[Entries taken from a collection]
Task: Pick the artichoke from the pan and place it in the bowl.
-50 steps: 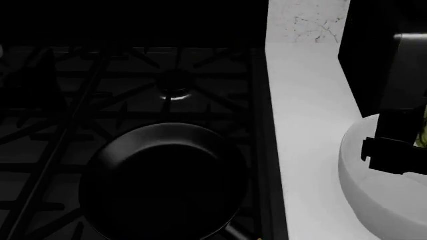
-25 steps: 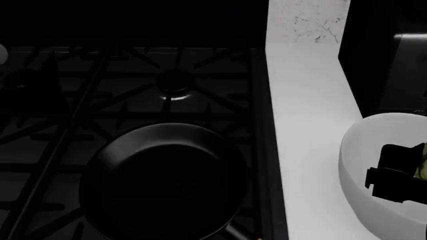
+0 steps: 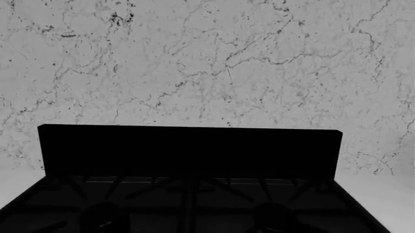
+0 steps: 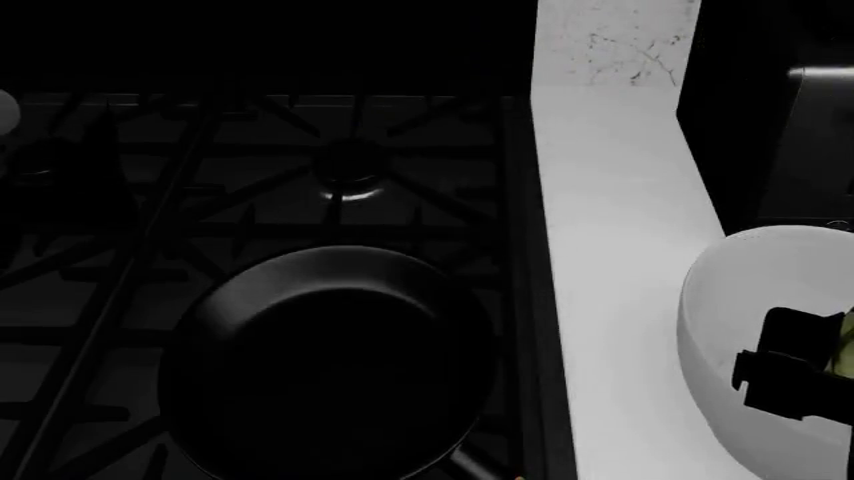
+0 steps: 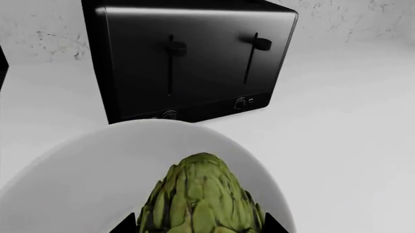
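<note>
While its pointed tip faces the toaster in the right wrist view, the artichoke (image 5: 202,196) sits low inside the bowl (image 5: 84,170), a yellow-green bud of overlapping scales with dark finger tips showing against its flanks on both sides at the frame's lower edge; the right gripper (image 4: 801,375) is pinched on it. From the head view only a sliver of green (image 4: 843,350) shows beside the dark gripper body, which hangs within the bowl's white rim (image 4: 707,300) at the right edge of the picture. Whether the bud touches the bowl's floor cannot be told. Just behind the bowl stands a black toaster (image 5: 188,58) with two slider levers and small knobs along its base, on a pale counter (image 4: 601,250). Left of the counter lies the dark stove (image 4: 200,180) with its grates, and on the near burner rests the pan (image 4: 327,360), black and with nothing in it, well apart from the bowl. The left wrist view shows only the stove's back panel (image 3: 188,150) and a veined marble wall (image 3: 207,63) above it; the left gripper itself shows in none of the views.
</note>
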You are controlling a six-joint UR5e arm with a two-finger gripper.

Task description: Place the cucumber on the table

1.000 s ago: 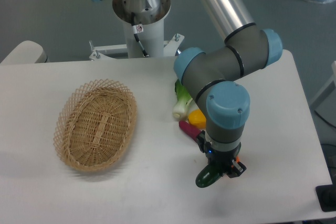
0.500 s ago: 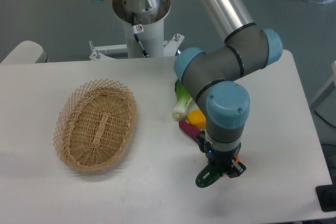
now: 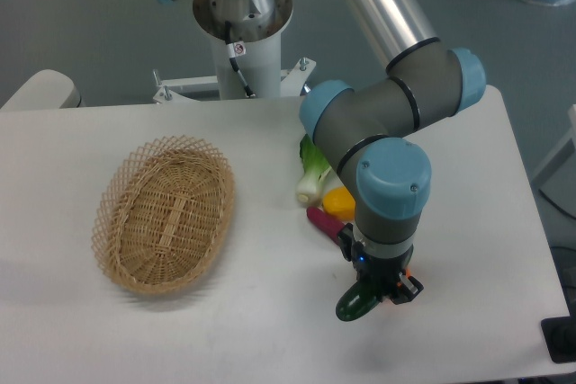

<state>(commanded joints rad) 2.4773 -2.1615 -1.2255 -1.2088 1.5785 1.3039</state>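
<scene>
Dark green, glossy toy cucumber (image 3: 354, 305) pokes out from under the two-finger gripper (image 3: 371, 292), rounded end showing on the gripper's near-left side. The wrist hides the fingers, so their spacing can't be read; judging by how the cucumber sits directly beneath the tool, it is probably clamped, but I cannot tell for sure. Whether its lower end touches the large flat white tabletop (image 3: 270, 312) is also unclear (the shadow beneath is tight, so it is low).

Arm points straight down, wrist stacked over the load, which suits a vertical set-down on bare surface.

Just behind the gripper, toward the robot base: a dark purple-red eggplant (image 3: 324, 221), a yellow pepper (image 3: 337, 201) and a light-green-and-white leafy bok choy (image 3: 311, 177), bunched together and partly covered by the forearm. Far to the gripper's left lies an oval woven wicker basket (image 3: 166, 215), well apart, nothing visible in it.

Judgement: placing step is near its end. Chosen spot sits clear of the vegetable cluster, likely so the release doesn't nudge them. Risk: the rounded cucumber may roll once freed.
</scene>
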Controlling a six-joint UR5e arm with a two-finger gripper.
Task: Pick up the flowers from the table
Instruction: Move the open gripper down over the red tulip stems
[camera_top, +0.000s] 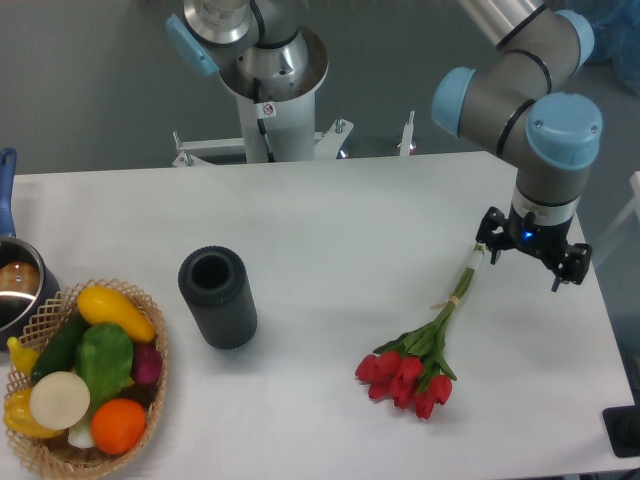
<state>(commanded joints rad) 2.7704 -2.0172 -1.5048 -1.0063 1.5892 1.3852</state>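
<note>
The flowers (410, 368) lie on the white table (330, 220) at the right. Their red heads point toward the front, and the pale green tied stems run diagonally up to the right, ending near the arm. My gripper (526, 268) hangs just right of the stem ends with its fingers spread wide, open and empty. The left fingertip (493, 252) is close beside the stem tips. I cannot tell whether it touches them.
A dark grey cylindrical vase (217, 296) stands at the table's centre left. A wicker basket of colourful vegetables (85, 380) sits at the front left corner. A metal pot with a blue handle (12, 275) is at the left edge. The robot's base (270, 100) is behind the table.
</note>
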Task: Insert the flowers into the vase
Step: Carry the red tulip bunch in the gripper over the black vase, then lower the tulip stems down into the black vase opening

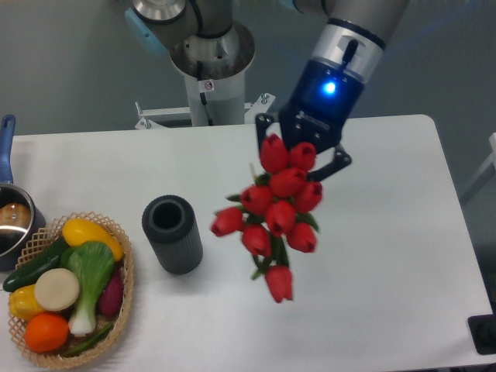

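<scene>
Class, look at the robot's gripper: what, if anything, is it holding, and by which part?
The gripper holds the flowers, clamped at the upper end of the bunch. The buds hide the exact contact point.

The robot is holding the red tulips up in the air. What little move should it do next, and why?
Probably carry the tulips a bit to the image left, until they hang over the vase's open mouth. The tool seems shut on the bunch, which is lifted above the table and sits to the right of the vase, apart from it. How the stems point is hard to tell.
</scene>
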Tool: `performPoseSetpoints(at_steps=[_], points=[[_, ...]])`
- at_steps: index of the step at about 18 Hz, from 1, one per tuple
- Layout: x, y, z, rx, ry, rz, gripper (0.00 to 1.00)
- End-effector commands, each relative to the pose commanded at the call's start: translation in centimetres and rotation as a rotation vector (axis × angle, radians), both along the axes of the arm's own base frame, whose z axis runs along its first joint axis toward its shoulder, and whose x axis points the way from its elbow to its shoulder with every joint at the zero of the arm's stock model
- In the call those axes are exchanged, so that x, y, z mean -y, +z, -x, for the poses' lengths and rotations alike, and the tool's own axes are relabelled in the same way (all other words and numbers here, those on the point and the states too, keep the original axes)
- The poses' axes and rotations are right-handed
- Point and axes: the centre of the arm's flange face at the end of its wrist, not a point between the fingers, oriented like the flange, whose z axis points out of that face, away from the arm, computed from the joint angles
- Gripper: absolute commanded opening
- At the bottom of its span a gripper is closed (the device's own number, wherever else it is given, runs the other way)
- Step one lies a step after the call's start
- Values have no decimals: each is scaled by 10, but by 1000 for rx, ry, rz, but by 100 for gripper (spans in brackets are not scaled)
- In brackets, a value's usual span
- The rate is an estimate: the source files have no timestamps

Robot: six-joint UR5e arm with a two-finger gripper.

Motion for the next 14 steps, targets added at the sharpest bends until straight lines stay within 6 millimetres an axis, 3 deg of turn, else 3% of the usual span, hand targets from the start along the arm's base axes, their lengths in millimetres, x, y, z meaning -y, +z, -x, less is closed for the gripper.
performPoseSetpoints(at_steps=[4, 10, 14], points=[[-10, -26, -29, -31, -85, -120, 0], [-5, -32, -38, 20, -200, -297, 0], [2, -78, -56, -74, -288, -366, 0]])
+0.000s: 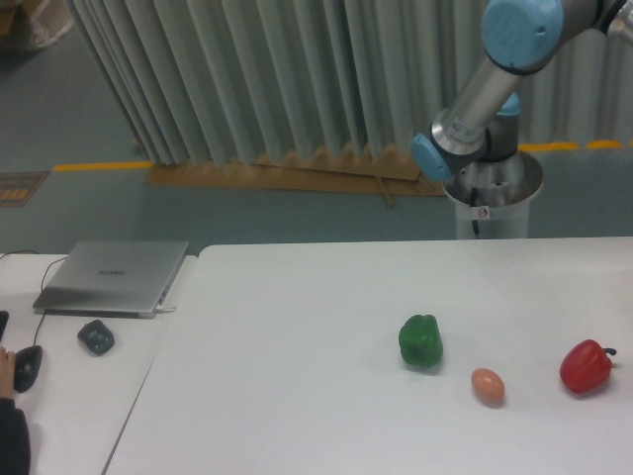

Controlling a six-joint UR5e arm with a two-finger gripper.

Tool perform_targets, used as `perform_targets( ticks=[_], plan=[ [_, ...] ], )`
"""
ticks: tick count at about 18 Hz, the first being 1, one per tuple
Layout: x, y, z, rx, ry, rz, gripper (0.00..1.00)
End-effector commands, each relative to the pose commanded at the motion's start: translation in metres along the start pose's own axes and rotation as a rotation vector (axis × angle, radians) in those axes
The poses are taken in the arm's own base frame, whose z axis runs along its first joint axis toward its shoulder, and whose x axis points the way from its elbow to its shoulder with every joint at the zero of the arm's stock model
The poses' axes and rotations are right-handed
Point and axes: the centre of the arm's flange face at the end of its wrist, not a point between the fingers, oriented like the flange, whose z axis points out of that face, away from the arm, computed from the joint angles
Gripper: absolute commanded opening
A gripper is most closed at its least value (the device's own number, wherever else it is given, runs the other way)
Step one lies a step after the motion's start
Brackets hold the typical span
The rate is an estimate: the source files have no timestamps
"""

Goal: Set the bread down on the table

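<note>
The bread is out of view. Only the arm's silver link and blue joints [485,79] show at the upper right, rising off the top edge; the gripper itself is outside the frame. The wide white table [297,327] fills the lower part of the view.
A green pepper [420,341], a small tan-orange egg-shaped oval [488,386] and a red pepper [586,367] lie on the table's right half. On the adjoining desk at left sit a closed laptop [114,277], a dark lump [96,336] and a black mouse [25,368] under a person's hand.
</note>
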Motion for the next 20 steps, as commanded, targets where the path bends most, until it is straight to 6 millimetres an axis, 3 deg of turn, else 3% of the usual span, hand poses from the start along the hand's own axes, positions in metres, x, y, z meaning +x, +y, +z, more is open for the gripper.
perform_targets(
  ticks=[4,9,11,16,20],
  plan=[
    [0.004,-0.014,-0.007,0.019,0.008,-0.015,0.23],
    [0.025,-0.025,-0.045,0.058,0.016,-0.032,0.23],
    [0.039,-0.053,-0.069,0.127,0.024,-0.09,0.23],
    [0.052,-0.119,-0.093,0.184,0.018,-0.153,0.23],
    [0.057,-0.165,-0.098,0.192,0.016,-0.197,0.23]
  ],
)
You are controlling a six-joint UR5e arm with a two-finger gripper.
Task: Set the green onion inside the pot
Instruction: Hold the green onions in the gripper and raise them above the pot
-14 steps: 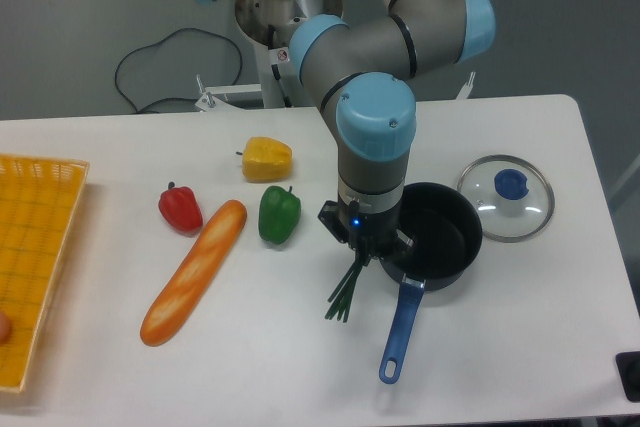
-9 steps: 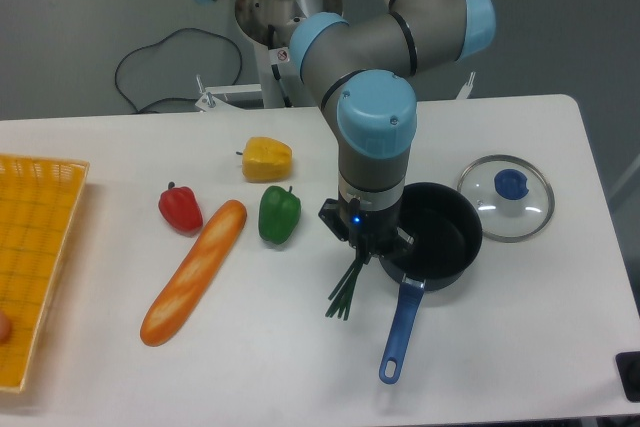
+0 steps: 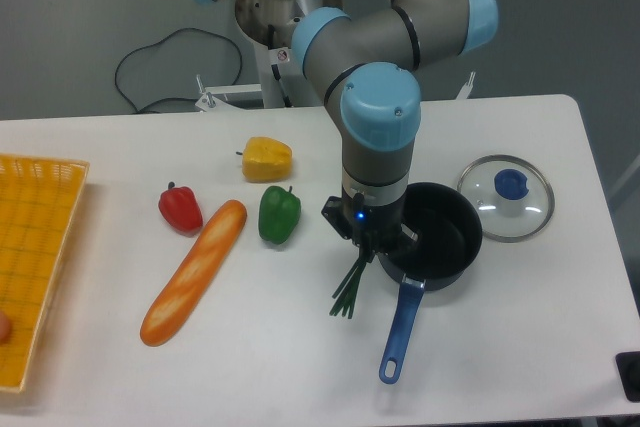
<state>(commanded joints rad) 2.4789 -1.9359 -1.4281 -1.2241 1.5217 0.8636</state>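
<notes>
The green onion (image 3: 349, 290) is a thin bunch of dark stalks hanging slanted from my gripper (image 3: 368, 253), its lower tips close to the white table just left of the pot. My gripper is shut on its upper end, which the fingers hide. The pot (image 3: 438, 239), a small black saucepan, stands right beside the gripper on its right, with its blue handle (image 3: 399, 332) pointing toward the table's front edge. The inside of the pot looks dark and bare.
A glass lid with a blue knob (image 3: 505, 196) lies right of the pot. A green pepper (image 3: 279, 214), yellow pepper (image 3: 267, 159), red pepper (image 3: 180, 207) and a baguette (image 3: 193, 272) lie to the left. A yellow basket (image 3: 35, 257) sits at the far left edge.
The gripper and the green onion have shifted slightly to the right, toward the pot, and the onion's tips sit a little higher.
</notes>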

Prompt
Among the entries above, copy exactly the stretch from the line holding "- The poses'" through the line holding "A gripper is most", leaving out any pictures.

Solution to the problem
- The poses' axes and rotations are right-handed
- Point and axes: the centre of the arm's flange face at the end of its wrist, not a point between the fingers, oriented like the flange, whose z axis points out of that face, away from the arm, computed from the joint angles
- Gripper: absolute commanded opening
- At the bottom of its span a gripper is closed (the device's own number, wherever else it is given, runs the other way)
- Step one lies a step after the call's start
- Values have no decimals: each is scaled by 10, but by 1000 for rx, ry, rz, but by 100 for gripper (spans in brackets are not scaled)
- In brackets, a value's usual span
- The rate is an estimate: the source files have no timestamps

Robot: six-joint UR5e arm with a two-finger gripper.

Motion for the next 14 steps, targets added at the sharpest bends until straight lines stay within 6 millimetres an axis, 3 deg of turn, else 3% of the usual span, hand targets from the start along the arm's base axes, their lengths in millimetres, x, y, z meaning -y, +z, -x, less is closed for the gripper.
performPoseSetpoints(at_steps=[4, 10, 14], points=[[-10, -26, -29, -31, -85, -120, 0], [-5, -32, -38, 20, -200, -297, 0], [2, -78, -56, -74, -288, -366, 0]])
+0.000s: 

Controlling a six-joint UR5e arm with a two-finger gripper.

Tool perform_targets, used as `perform_targets( ticks=[_], plan=[ [_, ...] ], )`
"""
ticks: tick count at about 18 Hz, the first being 1, one per tuple
Layout: x, y, z, rx, ry, rz, gripper (0.00..1.00)
End-effector commands, each relative to the pose commanded at the motion's start: translation in metres along the start pose's own axes and rotation as a rotation vector (axis × angle, radians) in those axes
The poses are taken in the arm's own base frame, whose z axis runs along its first joint axis toward its shoulder, and whose x axis points the way from its elbow to its shoulder with every joint at the zero of the arm's stock model
The poses' axes and rotations are right-handed
Point and axes: the centre of the arm's flange face at the end of its wrist, not a point between the fingers, oriented like the flange, whose z axis points out of that face, away from the arm, computed from the joint angles
Gripper: absolute commanded opening
A gripper is most closed at its least value (the device's own number, wherever else it is given, runs the other way)

What has been written completes the answer.